Computed tomography-magnetic resonance imaging fusion-guided iodine-125 seed implantation for single malignant brain tumor: Feasibility and safety
Shi-Feng Liu1, Jian Lu2, Hong Wang3, Yan Han4, De-Feng Wang5, Li-Li Yang1, Zi-Xiang Li1, Xiao-Kun Hu1
1 Center for Interventional Medicine, The Affiliated Hospital of Qingdao University, Qingdao, Shandong, China
2 Department of Radiology, Zhongda Hospital, Southeast University, Nanjing, Jiangsu, China
3 Department of Dermatology, Qingdao No. 6 People's Hospital, Qingdao, Shandong, China
4 Department of Science and Education, The Affiliated Hospital of Qingdao University, Qingdao, Shandong, China
5 Department of Imaging and Interventional Radiology, The Chinese University of Hong Kong, Hong Kong, China
Center for Interventional Medicine, The Affiliated Hospital of Qingdao University, 1677 Wutaishan Road, Qingdao 266000, Shandong
Source of Support: None, Conflict of Interest: None
Background: To investigate the feasibility and safety of computed tomography-magnetic resonance imaging (CT-MRI) fusion-guided iodine-125 seed implantation for a single malignant brain tumor.
Methods: From November 2015 to October 2016, 12 patients with a single malignant brain tumor were treated with permanent iodine-125 seeds implantation.
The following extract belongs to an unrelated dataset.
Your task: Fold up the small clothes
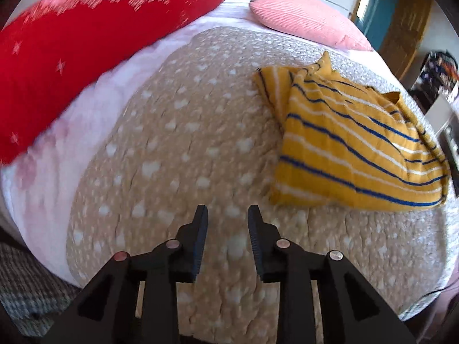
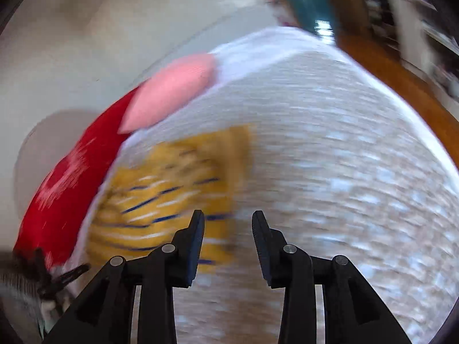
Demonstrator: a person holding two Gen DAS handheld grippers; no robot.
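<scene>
The mustard-yellow knit garment with blue and white stripes (image 1: 352, 149) lies on the bed, on a beige quilted bedspread with pale heart-like spots (image 1: 178, 149). In the left wrist view it fills the right middle of the frame, already doubled over into a rough slab, with an under-layer poking out along its upper left edge and a rumpled corner at the far right. That loose, uneven outline suggests the fold is partly made rather than finished.

The left tongs (image 1: 228, 215) sit at the bottom centre of that view, fingers apart and gripping nothing, hovering over bare bedspread near the garment's lower left corner, probably so they can reach an edge.

In the right wrist view, heavily smeared by motion, the right tongs (image 2: 228, 220) are likewise spread and empty at bottom centre, with the garment in the lower left, one finger overlapping it in the frame; whether it touches the cloth cannot be told.

A large red cushion with small white stars (image 1: 86, 43) and a pink ribbed cushion (image 1: 307, 17) rest at the upper edge of the bed, out of the working area.
</scene>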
CT-MRI fusion images were used to make the preoperative treatment plan, intraoperative dose optimization, postoperative verification, and tumor response follow-up. The dosimetry parameters of CT-MRI image fusion plans were compared between preprocedures and postprocedures, including plan target volume, V100 (the percentage of the target volume covered by the prescription dose [PD]), D90 (the dose that covers 90% of the target volume), and V200 (the percentage volume of the brain tumor receiving 200% of the PD). Adverse events were graded by the Common Terminology Criteria for Adverse Events. Clinical and radiological follow-ups were performed at a 3-month interval.
Results: All the interstitial implantations were completed successfully under the guidance of CT-MRI image fusion. The dosimetry parameters of CT-MRI image fusion postplans did not differ significantly from those of preplans (P > 0.05). No higher than Grade 2 adverse events were observed during the follow-up. Tumor control was achieved in 10 of 12 patients (83.33%). The median overall survival time was 15.05 ± 3.35 months (95% confidence interval 12.99–17.26).
Conclusions: CT-MRI image fusion is feasible for the design, optimization, and verification of treatment planning. CT-MRI fusion-based brachytherapy may improve dosimetry of brain tumor while sparing the normal structures, potentially impacting disease control, treatment-related toxicity, and long-term survival.